We've started a rolling Spotify playlist of everything featured on here this year

Julia Holter - Spinning
Holter's sixth album Something In The Room She Moves, out 22nd March, has already been heralded by the shards of light in Sun Girl; now she finds a weird circularity, a looping percussive glitch around which winds plenty of intricate detail between synths to colour in the corners, woodwind flourishes, cymbal splashes, odd little noises seemingly from the mental image woodlands and Holter's elliptical appeals.



Chemtrails - Bang Bang
We've been writing about Mia, Laura and friends' psych-garage doomscroll rush, and put them on twice, that we fully expect you to be fully across everything they do by now. But just in case... the last single from The Joy of Sects, released 19th January, might actually be the most approachable thing they've done by their own terms an authentically grimy glam stomper with sinister motives aforefront, described by themselves as "from the point of view of a bragging crypto bro".

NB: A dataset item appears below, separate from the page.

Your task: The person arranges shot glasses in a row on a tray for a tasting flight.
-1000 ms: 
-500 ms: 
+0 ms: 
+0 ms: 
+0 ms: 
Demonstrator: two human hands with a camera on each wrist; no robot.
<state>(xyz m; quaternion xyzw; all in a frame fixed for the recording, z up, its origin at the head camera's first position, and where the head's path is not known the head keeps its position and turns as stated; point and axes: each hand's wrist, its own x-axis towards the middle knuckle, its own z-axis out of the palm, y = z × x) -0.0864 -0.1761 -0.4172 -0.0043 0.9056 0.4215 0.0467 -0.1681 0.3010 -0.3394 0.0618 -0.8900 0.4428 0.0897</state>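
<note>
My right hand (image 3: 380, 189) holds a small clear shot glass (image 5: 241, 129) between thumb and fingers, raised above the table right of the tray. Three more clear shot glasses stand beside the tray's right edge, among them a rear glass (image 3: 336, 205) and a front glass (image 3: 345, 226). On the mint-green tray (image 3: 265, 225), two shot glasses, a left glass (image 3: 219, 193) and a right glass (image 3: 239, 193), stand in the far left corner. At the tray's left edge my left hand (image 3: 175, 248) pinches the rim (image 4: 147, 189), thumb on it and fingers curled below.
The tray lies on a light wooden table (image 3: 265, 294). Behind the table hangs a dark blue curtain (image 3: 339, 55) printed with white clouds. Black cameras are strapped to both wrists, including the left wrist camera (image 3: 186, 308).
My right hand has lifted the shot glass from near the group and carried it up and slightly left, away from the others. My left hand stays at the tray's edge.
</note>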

Enabling Behaviour - Stressor
"Overtly pretentious and emotionally sterile, Enabling Behaviour are probably the most overrated band you've heard all year... their sound has been described as "unbearable noise" by their neighbours - but don't let that put you off, because they need the ticket sales to afford their extravagant and hedonistic lifestyles." Oh, cheers, guys. Yes, the Cardiff ace band factory has whirred its cogs once more and deposited... well, a band who formed in Falmouth, actually, but after a handful of singles in the last two years their emergence to our ears finds them brooding like nobody's business before taking off with the kind of vaulting guitar sounds that both skewer and threaten to make the notion of dreampop worthwhile once more around Liz Allison's part-whispery, part-Rachel Goswell-y vocals.

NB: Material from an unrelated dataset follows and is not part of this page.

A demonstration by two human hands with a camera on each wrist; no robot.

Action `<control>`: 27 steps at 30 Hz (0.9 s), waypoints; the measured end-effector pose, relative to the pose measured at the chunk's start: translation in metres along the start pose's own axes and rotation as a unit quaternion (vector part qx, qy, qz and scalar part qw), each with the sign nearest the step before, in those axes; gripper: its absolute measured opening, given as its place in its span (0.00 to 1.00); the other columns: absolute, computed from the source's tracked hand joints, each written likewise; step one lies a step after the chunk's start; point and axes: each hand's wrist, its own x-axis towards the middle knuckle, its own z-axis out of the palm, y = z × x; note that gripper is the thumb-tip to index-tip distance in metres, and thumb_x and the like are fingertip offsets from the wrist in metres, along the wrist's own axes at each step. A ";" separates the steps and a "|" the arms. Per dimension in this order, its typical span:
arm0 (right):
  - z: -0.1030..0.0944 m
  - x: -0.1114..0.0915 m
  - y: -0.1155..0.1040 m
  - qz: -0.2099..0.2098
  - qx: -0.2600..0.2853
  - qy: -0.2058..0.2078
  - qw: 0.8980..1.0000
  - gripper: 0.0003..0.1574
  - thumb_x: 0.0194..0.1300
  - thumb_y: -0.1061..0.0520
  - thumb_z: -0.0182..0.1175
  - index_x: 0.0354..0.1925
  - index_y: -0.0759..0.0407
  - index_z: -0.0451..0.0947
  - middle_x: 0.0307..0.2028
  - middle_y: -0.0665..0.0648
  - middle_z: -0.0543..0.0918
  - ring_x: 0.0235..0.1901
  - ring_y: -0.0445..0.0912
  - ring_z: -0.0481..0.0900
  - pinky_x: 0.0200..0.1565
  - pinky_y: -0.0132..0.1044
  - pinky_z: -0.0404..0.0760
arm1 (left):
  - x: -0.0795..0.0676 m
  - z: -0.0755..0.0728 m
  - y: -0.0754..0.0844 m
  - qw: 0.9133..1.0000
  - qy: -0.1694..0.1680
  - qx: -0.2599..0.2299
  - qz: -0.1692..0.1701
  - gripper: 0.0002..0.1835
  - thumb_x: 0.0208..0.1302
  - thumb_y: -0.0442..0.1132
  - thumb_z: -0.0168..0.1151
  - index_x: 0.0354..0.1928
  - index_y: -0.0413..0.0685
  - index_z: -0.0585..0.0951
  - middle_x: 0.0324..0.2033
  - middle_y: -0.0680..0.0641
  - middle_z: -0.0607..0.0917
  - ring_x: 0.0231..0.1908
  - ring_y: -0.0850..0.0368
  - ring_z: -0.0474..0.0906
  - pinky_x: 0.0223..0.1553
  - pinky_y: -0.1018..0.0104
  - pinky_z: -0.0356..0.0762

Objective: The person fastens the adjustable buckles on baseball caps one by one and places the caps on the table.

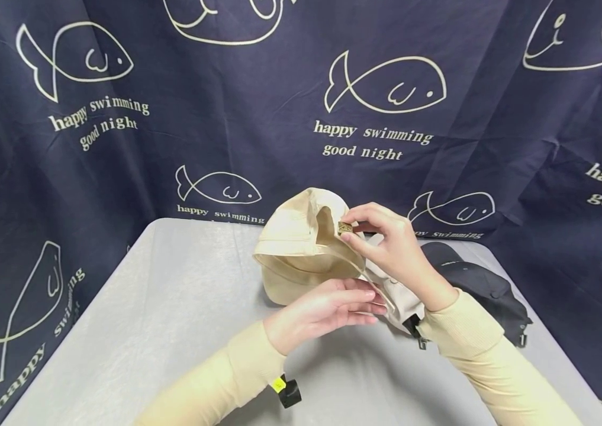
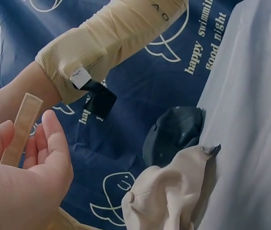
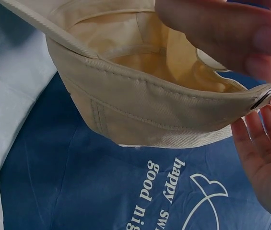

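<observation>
A beige baseball cap (image 1: 285,228) is tipped up over the table, its back opening towards me. At that opening my right hand (image 1: 386,239) pinches a small brass-coloured buckle (image 1: 345,228) between thumb and fingertips. Below it, my left hand (image 1: 327,307) has its fingers loosely extended beside the cap's hanging strap. In the left wrist view the strap end (image 2: 24,122) rises between the left thumb and fingers, with a gap to the fingers. The right wrist view looks along the cap's stitched band (image 3: 140,96) into its inside.
A pale cap (image 1: 399,296) lies behind my right forearm, with a dark cap (image 1: 484,290) farther right. Both are on the grey table (image 1: 135,307). A dark blue cloth (image 1: 279,118) printed with fish hangs behind the table's far edge.
</observation>
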 end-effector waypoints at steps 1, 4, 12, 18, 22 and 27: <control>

Stuart Pearce - Nuclear Football
Not that one. We mean, obviously not that one. The possibility of him putting out high quality music in 2024 is remote. No, this is Stuart Pearce the agit-post-punk band from Nottingham, with more than a little early Fall about them but who hasn't these days - actually the Nightingales might be a more accurate comparison, with added radar detection synth and a frantic hair trigger about their politicised compactness.



Dana Gavanski - How To Feel Uncomfortable
We've long admired Gavanski's expansive take on indie-folk so news third album LATE SLAP, out April 5th, was produced by Tunng/LUMP's Mike Lindsay promises much. The first track... well, it sounds quite a lot like Cate Le Bon, which might be as much in the sax parps as the phrasing.

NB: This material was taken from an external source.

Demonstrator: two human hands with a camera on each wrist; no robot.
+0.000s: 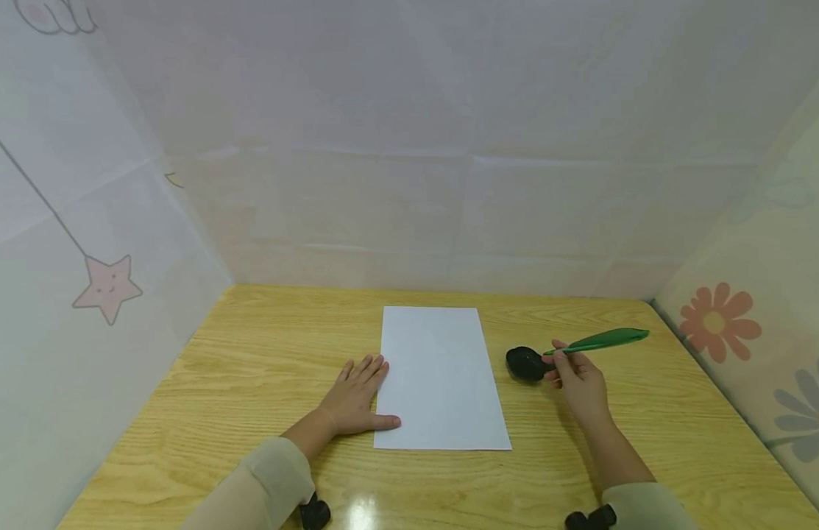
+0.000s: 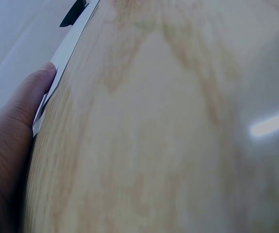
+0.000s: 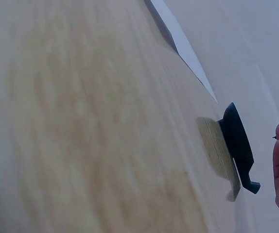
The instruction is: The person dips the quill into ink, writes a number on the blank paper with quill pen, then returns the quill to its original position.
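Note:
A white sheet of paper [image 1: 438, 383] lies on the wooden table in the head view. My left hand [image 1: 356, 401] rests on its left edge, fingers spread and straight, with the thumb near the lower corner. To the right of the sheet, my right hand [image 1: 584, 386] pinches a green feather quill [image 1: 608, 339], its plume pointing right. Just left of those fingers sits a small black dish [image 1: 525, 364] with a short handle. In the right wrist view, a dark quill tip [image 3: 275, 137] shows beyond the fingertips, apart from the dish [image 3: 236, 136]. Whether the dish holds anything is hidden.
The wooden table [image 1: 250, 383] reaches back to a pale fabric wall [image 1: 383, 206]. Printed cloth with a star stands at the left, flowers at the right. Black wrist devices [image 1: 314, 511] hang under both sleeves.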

They Hate Change - Wallabies & Weejuns
If anything helped serve to demonstrate End Of The Road's edge away from the alt-Americana that made its name it was the spectacular, energetic for an early afternoon packed Big Top set by the Floridian experimental rap/production duo, swapping hard-edged rhymes over Miami bass by way of British club sounds. The advance track from their Wish You Were Here​.​.​. EP, out 26th January and with a blurb that both explains its inspiration from their transatlantic travels and a shout-out to Greggs breakfasts, is produced by Sheffield/Manchester experimentalist 96 Back and traverses the beats through a d'n'b breakdown and out onto the R&B floor.